The second story, Animal Instinct, also entertains. While Morris’s script emphasises the compatibility of Missy and River, Roy Gill’s emphasises the disjunction between its protagonists. River and Beevers’s Master come from different styles of stories — hers a fast, flip world, his a world of complex, slow plots. Once can sense that each character is frustrated by the other. I love Beevers, but Big Finish often use him in mediocre Fourth Doctor Adventures that waste his talents — nothing like that here, as without the Doctor around, the Master gets to demonstrate the full extent of his savagery and ruthlessness. On the other hand, it’s delightful to hear how flustered he gets when River reveals her identity. The supporting characters are kind of dull, but let’s be honest, they’re not why we’re here.
I wanted to like The Lifeboat and the Deathboat more than I did. I actually do legitimately love Eric Roberts’s performance in the 1996 telemovie, but here he’s weirdly flat, with none of the weird malevolence that dripped from the least of the Master’s lines in the film (“the Asian child…”). Part of that might be the necessity of the story Eddie Robson is telling, where the Master is disguised for much of it… but why get Eric Roberts back and not make him ooze malevolence? But I still think there was an opportunity for him to be obviously off to the audience, if not to River, that would have let him do more of his 1996 thing. Hopefully his upcoming appearance in Ravenous 4 is more in line with the old days. Outside of that, this is a fine story; Robson is always dependable for some great ideas, well-executed. But ultimately we learn less about this Master than we did those in the first two stories, which feels like a missed opportunity given how little of him we already have.

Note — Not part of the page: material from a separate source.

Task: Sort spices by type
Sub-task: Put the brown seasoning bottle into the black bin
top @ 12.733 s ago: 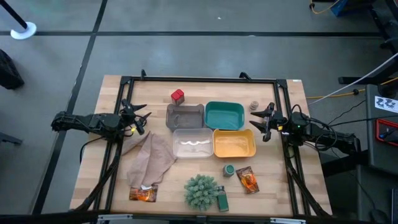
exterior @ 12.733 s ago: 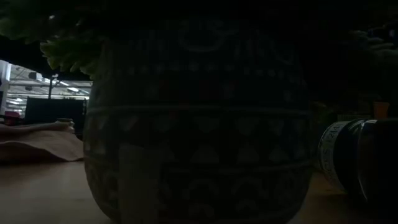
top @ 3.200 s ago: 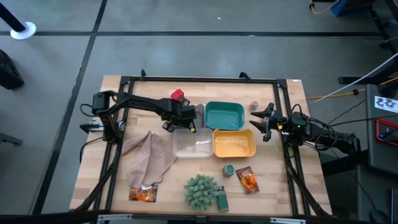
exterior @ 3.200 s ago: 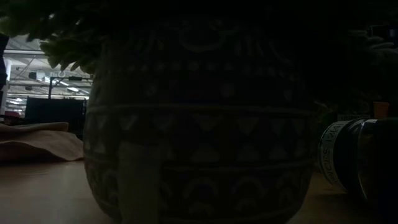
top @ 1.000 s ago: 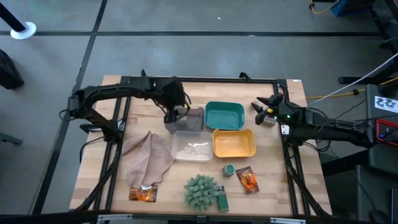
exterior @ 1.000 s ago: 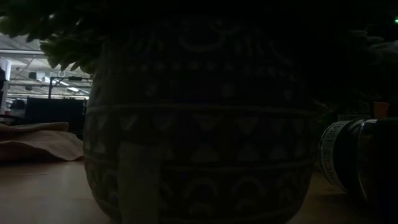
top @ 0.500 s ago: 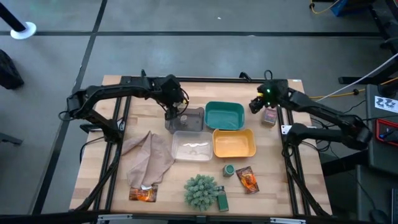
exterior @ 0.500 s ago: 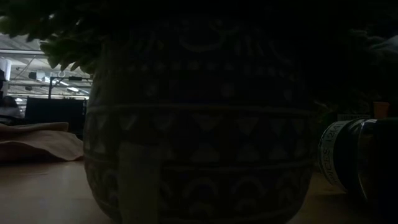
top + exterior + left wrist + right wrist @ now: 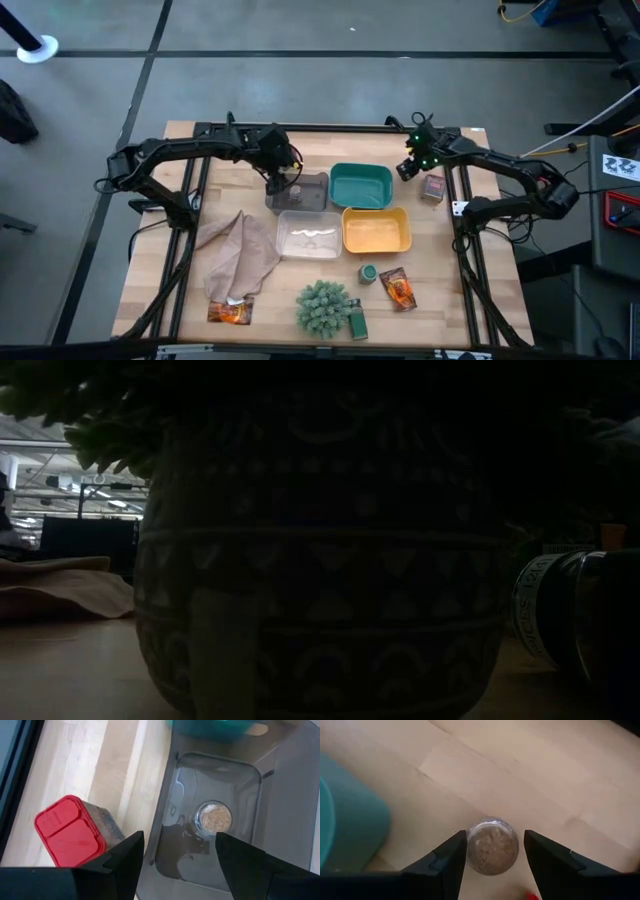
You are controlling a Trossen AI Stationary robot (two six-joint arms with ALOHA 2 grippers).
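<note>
My left gripper (image 9: 178, 840) hangs open over the grey tray (image 9: 240, 785), where a tiny brown-topped jar (image 9: 213, 818) stands on the floor. A red-lidded tub (image 9: 70, 831) stands on the wood just beside that tray. My right gripper (image 9: 495, 836) points down, open, one finger on either side of a second tiny jar (image 9: 492, 846) on the table by the teal tray (image 9: 360, 185); I see no touch. Another red tub (image 9: 433, 188) stands close by. A green jar (image 9: 368, 272), a lying green jar (image 9: 357, 322) and two orange sachets (image 9: 398, 288) (image 9: 230, 312) lie near the front.
A clear tray (image 9: 310, 232) and a yellow tray (image 9: 376, 230) sit mid-table. A brown cloth (image 9: 240, 255) lies front left and a spiky plant (image 9: 322, 305) stands at the front. Its dark pot (image 9: 320, 560) fills the low view, with a jar (image 9: 560, 620) beside it.
My right gripper has swung from the table's right edge toward the far edge and the tiny jar, tipping to point down and sinking over it. My left gripper has sunk a little toward the grey tray. Neither gripper's gap has changed.
</note>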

The last story was, I felt, the weakest. River is on a ship of surveyors returning from a successful field mission, only the Master is on board, picking them off one by one. It’s nice to have the Master in a more straightforwardly villainous role, but it’s all pretty rote, and he never feels very dangerous, even if it is Derek Jacobi, because River’s associates are clearly cannon fodder and she herself is arguably invincible. Everyone is also stupidly trusting of an obviously evil computer. It doesn’t have enough tension to pull off its Alien-but-the-monster-is-Sir-Derek-Jacobi premise.
Which is a shame, because overall this is an enjoyable, entertaining set. The Diary of River Song is a consistently entertaining range, and though one still kind of wishes it would forge a unique identity for River more, seeing her with the Master shows off a different side to her and lets us hear Alex Kingston play off some great acting talents.
The Diary of River Song Series Five (by Jonathan Morris, Roy Gill, Eddie Robson, Scott Handcock; starring Alex Kingston) was released by Big Finish Productions in January 2019.